GPC3 is a member of the glypican family of glycosyl-phosphatidylinositol-anchored cell surface heparan sulfate proteoglycans . It is expressed in embryonic mesodermal tissues and plays an important role in embryonal growth [36, 37]. In addition to HCC, GPC3 displays loss-of-function mutations in Simpson-Golabi-Behmel syndrome [36, 37], and changes in GPC3 expression levels have been detected in lung squamous cell carcinomas . In the present study, TNM stage and serum AFP were independent prognostic factors for OS and TTR, in agreement with previous reports [24, 39, 40]. Kaplan-Meier and multivariate survival analyses revealed that lower GPC3 expression was significantly linked to both poor OS and increased risk of recurrence after surgical resection in HCC patients. However, apart from studies on GPC3 staining in HCC tissues, few studies have reported any association between high GPC3 expression and poor outcome in HCC patients [16–19]. This discrepancy might be partly related to the following factors. The above studies were based on relatively small sample sizes (n = 61, 86, 107 and 185, respectively), and the use of different GPC3 scoring systems may lead to contradictory results for predicting long-term prognoses . There may also have been differences between studies in terms of factors such as antibody sources and maximum follow-up time (Additional file 1: Table S5). In addition, age, HBsAg, serum AFP, TNM, and tumor differentiation differed significantly between GPC3-low and GPC3-high patients (Additional file 1: Table S6), and these results were similar to those from previous reports [16–18]. To the best of our knowledge, the present study evaluated GPC3 prognostic values using the largest sample size (n = 500) with the longest follow-up time (up to 12 years).

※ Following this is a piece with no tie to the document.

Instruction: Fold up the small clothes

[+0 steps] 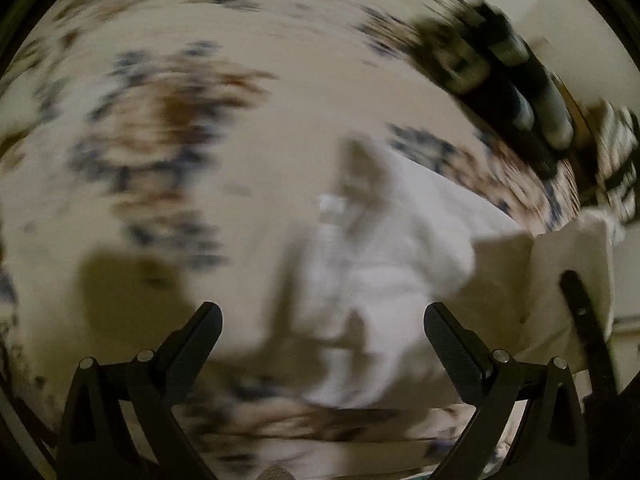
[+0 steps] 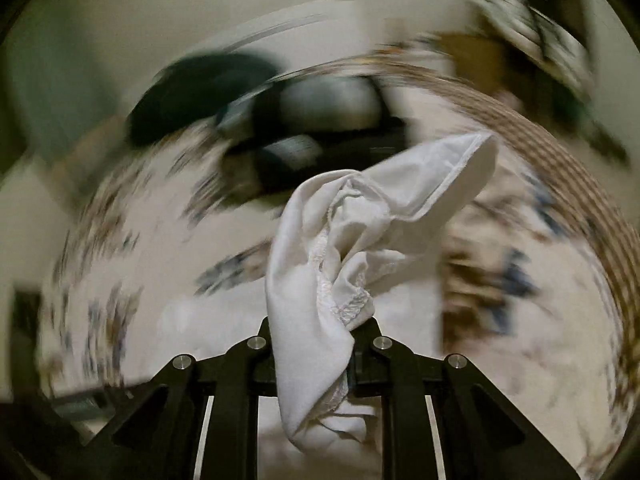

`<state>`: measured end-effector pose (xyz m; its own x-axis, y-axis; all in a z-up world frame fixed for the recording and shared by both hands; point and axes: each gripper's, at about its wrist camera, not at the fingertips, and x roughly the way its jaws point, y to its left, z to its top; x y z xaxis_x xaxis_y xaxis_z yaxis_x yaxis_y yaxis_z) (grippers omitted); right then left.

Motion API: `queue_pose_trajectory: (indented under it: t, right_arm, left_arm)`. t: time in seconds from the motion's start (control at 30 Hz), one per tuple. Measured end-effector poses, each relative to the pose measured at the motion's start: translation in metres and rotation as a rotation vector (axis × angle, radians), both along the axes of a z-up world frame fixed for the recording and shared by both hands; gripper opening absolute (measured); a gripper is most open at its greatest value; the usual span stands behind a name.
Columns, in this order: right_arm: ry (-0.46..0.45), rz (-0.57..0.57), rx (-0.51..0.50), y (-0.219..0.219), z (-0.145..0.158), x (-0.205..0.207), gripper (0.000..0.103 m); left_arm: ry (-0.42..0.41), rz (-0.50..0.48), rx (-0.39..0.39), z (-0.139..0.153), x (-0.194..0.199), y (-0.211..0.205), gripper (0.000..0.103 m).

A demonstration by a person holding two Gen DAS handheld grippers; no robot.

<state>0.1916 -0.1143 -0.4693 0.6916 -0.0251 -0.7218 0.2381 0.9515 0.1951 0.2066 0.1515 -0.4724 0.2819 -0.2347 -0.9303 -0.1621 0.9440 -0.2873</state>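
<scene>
A small white garment [image 2: 340, 248] with a lace-trimmed hem hangs bunched from my right gripper [image 2: 316, 326], whose fingers are shut on it above a floral cloth. In the left wrist view the same white garment [image 1: 372, 264] shows blurred, hanging ahead between my left gripper's fingers and beyond them. My left gripper [image 1: 322, 320] is open and empty. A dark finger of the right gripper [image 1: 580, 312] shows at the right edge there.
A cream cloth with blue and brown flowers [image 1: 160, 132] covers the surface below. A folded white cloth [image 1: 560, 276] lies at the right. Dark bottles or containers [image 1: 520, 92] stand at the far right edge. Dark objects [image 2: 224, 100] lie beyond. Both views are motion-blurred.
</scene>
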Motion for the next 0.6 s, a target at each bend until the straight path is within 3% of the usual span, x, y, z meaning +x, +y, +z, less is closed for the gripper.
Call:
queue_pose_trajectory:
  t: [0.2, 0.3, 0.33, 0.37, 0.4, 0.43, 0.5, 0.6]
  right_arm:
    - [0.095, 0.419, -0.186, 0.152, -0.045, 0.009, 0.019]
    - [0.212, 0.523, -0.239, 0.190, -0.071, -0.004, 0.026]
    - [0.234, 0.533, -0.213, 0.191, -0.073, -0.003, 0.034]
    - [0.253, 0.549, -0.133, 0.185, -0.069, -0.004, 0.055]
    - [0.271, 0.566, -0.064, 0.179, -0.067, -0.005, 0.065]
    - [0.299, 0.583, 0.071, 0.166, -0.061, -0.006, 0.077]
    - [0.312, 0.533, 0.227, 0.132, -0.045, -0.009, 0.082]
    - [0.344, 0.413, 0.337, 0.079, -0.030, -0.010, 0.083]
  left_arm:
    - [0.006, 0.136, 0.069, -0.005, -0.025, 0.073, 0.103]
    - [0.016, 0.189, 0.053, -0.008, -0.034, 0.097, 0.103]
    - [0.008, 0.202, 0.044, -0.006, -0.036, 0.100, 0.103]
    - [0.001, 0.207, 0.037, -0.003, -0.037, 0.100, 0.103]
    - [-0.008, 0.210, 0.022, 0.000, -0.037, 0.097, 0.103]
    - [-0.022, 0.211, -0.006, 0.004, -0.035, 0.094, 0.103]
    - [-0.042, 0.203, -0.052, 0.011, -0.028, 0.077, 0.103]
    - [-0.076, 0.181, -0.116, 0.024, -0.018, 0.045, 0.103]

To date, few and limited data have been reported regarding the use of both serological and immunohistochemical biomarkers to predict postoperative prognosis in patients with HCC. As shown by Kaplan-Meier analysis, although either serum AFP or GPC3 staining alone had prognostic values, OS and TTR were lower in patients with both positive serum AFP and low GPC3 expression. In addition, TNM staging and serum AFP combined with GPC3 staining were adopted from Cox multivariate regression analyses, indicating that TNM and serum AFP/GPC3 staining may be a promising prognostic parameter in HCC patients undergoing surgical resection.